Family braves yet another hurricane
Still recovering from Beryl, relatives face potentially catastrophic weather event
FOR what feels like the umpteenth time, Maud Richards and her family — who are yet to recover from the damage done to their home by Hurricane Beryl — have battened down their roof and are hoping for the best as Hurricane Melissa nears Jamaica.
The multi-generational family lives at a section of the coast in Manchioneal, Portland. No stranger to heavy winds, rain, and flooding, together they’ve weathered storms from as far back as Hurricane Gilbert in 1988. With evidence of the last storm still visible, their roof barely hanging on, funds low, and their cries for help bearing no fruit, they have no choice but to do it all over again.
“I just nailed up my house and put on some zinc on my house back, nailed up my door and my windows, and put some blocks on my housetop so the zinc them don’t really lift off again. I prepare because all the while I always get it [the storms and hurricanes] and my house always mash up, so I prepare for it,” Richards told the Jamaica Observer in an interview last week as Melissa, then a tropical storm, meandered towards Jamaica.
The Sunday Observer first met the 69-year-old, her daughter, and grandchildren in June, just shy of the one-year anniversary of Hurricane Beryl skirting the island, leaving a trail of damage in its wake. At the time, she had shared her family’s struggles with rebuilding after each severe weather event. She said then that, unlike her neighbours who have fled the area over the years, her family has to stay put because they have no other choice and have received little help. Sentimental attachment to the home left to Richards by her parents also makes leaving the area difficult.
“I just do what I have to do. From Hurricane [Beryl] blow off my [roof], all now the mattress is still on top of the house down there,” she shared, noting that the mattress and other household items were water-damaged during the weather event.
While she has stayed at shelters in the past, said she and her family will be bunkering down at a nearby friend’s house, which is more stable and can withstand the harsh winds and rain expected during the passage of Hurricane Melissa.
However, her mind will be elsewhere, as she knows her home will be destroyed yet again.
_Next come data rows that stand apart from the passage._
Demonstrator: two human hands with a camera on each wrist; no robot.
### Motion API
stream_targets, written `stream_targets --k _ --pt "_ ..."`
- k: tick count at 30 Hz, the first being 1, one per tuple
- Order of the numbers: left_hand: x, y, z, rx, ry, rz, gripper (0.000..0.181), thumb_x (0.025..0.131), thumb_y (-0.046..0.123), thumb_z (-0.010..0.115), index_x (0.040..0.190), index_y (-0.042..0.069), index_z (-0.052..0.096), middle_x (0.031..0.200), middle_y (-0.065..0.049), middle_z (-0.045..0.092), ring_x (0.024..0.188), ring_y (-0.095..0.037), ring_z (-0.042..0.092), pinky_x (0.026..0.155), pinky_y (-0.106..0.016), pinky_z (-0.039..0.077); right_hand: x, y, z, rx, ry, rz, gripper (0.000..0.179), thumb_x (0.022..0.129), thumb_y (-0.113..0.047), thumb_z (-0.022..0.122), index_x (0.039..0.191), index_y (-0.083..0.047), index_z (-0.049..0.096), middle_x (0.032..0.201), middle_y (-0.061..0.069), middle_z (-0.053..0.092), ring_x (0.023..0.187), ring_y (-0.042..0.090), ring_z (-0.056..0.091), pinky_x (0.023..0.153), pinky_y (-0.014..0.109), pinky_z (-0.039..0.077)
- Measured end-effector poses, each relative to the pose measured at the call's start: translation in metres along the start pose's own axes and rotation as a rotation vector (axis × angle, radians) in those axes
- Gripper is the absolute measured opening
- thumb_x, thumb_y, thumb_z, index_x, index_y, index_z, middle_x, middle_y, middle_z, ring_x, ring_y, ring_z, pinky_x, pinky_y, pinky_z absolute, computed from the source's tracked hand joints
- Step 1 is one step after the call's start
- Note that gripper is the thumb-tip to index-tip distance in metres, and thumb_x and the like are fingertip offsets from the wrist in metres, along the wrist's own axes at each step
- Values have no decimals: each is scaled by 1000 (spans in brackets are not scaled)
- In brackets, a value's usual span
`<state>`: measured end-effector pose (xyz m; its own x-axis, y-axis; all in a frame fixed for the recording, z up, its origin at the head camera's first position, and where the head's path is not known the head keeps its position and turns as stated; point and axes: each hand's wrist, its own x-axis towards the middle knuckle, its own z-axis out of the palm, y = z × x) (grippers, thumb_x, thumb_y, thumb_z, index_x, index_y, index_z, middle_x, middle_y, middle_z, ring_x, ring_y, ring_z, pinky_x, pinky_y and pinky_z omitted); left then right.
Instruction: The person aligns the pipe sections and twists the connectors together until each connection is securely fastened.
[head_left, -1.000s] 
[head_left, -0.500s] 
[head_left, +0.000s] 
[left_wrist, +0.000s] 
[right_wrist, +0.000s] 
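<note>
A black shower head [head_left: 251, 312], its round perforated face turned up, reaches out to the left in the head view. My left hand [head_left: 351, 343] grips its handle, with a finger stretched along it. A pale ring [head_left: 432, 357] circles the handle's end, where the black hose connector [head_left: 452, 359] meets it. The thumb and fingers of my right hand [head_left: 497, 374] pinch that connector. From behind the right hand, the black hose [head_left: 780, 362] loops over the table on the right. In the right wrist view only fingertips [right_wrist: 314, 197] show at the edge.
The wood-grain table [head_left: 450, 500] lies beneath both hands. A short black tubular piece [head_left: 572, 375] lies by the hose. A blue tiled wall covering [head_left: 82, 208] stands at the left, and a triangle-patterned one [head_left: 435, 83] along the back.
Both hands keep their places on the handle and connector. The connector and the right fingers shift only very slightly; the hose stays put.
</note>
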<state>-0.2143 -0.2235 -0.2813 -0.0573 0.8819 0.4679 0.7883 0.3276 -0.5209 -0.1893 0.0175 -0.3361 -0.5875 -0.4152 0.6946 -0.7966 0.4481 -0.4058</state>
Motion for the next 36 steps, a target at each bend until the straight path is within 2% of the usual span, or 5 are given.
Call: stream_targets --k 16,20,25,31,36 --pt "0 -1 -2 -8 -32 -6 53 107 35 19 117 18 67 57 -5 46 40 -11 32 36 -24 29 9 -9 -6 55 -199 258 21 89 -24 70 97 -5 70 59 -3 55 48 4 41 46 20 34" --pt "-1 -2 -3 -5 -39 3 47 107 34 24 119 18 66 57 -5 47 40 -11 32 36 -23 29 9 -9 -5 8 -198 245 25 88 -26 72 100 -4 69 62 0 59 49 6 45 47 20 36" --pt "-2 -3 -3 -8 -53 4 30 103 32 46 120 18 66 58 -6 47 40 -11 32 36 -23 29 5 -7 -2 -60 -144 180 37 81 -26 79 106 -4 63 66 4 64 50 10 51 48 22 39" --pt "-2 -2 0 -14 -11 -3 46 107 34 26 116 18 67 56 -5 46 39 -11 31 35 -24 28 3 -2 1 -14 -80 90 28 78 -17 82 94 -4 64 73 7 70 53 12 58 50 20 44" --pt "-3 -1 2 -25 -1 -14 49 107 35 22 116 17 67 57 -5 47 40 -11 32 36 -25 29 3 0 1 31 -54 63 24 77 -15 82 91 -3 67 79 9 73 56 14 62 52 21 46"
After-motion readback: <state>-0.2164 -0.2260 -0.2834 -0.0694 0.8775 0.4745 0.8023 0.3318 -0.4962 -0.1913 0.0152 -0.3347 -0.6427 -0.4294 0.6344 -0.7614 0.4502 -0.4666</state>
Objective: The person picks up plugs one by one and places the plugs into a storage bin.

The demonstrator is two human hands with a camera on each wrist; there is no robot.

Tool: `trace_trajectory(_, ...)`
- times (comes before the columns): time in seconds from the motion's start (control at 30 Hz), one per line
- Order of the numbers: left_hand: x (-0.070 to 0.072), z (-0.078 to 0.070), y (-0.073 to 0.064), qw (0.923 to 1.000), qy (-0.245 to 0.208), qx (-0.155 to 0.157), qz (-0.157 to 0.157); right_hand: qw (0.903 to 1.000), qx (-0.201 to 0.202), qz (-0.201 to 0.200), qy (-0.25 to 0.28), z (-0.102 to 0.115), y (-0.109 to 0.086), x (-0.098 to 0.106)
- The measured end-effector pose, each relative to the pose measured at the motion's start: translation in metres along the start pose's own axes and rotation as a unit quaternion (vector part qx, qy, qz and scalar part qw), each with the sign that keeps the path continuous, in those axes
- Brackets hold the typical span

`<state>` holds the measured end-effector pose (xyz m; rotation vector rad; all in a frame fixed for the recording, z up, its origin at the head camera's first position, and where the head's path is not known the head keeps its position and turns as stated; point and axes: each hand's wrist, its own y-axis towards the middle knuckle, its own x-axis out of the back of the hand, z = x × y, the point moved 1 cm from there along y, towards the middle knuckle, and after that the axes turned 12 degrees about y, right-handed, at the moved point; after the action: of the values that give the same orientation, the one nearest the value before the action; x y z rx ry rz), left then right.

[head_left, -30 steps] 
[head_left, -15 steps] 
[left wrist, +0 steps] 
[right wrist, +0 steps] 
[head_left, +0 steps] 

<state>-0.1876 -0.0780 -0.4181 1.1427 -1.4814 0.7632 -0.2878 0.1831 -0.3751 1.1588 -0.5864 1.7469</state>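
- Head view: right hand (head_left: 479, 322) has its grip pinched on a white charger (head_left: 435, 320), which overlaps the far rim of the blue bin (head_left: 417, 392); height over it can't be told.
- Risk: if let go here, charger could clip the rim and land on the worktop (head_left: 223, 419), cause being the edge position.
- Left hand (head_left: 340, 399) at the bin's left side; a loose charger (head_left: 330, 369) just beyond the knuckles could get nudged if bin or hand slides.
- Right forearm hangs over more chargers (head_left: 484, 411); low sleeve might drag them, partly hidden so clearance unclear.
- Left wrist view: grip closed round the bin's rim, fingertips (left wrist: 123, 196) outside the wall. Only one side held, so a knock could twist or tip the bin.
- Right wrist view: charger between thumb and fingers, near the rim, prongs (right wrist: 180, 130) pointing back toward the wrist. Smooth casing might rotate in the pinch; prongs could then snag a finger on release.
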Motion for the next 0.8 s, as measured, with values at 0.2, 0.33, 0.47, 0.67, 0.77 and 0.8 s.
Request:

The thought of the damage that potentially awaited was enough to get her blood boiling, as an aggravated Richards was seemingly at a loss as to the way forward for herself and her family.
“I don’t have any alternative. I don’t have anywhere else to go or anything to fall back on. I am a 69-year-old woman, so what do they expect me to do?” she said in reference to government entities, adding that she had applied for assistance after Hurricane Beryl but is yet to receive any help.
“Like I told you the last time, it’s the same; so the place stay and the weather a guh come again and a same so [it a guh stay]. I can’t move,” the distraught elderly woman told the Sunday Observer.
Richards said her plight has been further exacerbated since she was unable to collect her pension earlier this month. A fisherwoman in her earlier years, she shared that she now relies on her pension, awarded through the Ministry of Labour and Social Security, to make ends meet.
However, with her pension book requiring renewal and her forgetting to get it done, Hurricane Melissa could not have come at a more inconvenient time.
“Right now, I’m under lone stress. Not even food I have,” she said.
“I would want [some] money to buy my rice and tin mackerel…” she added.
While her situation is dire, she remains in high spirits.
“A just God and time,” she said, adding that she and her family are taking the situation one step at a time.
“That [the house] a guh affi go through crisis again for people to see say we are asking for [help],” a defeated Richards said.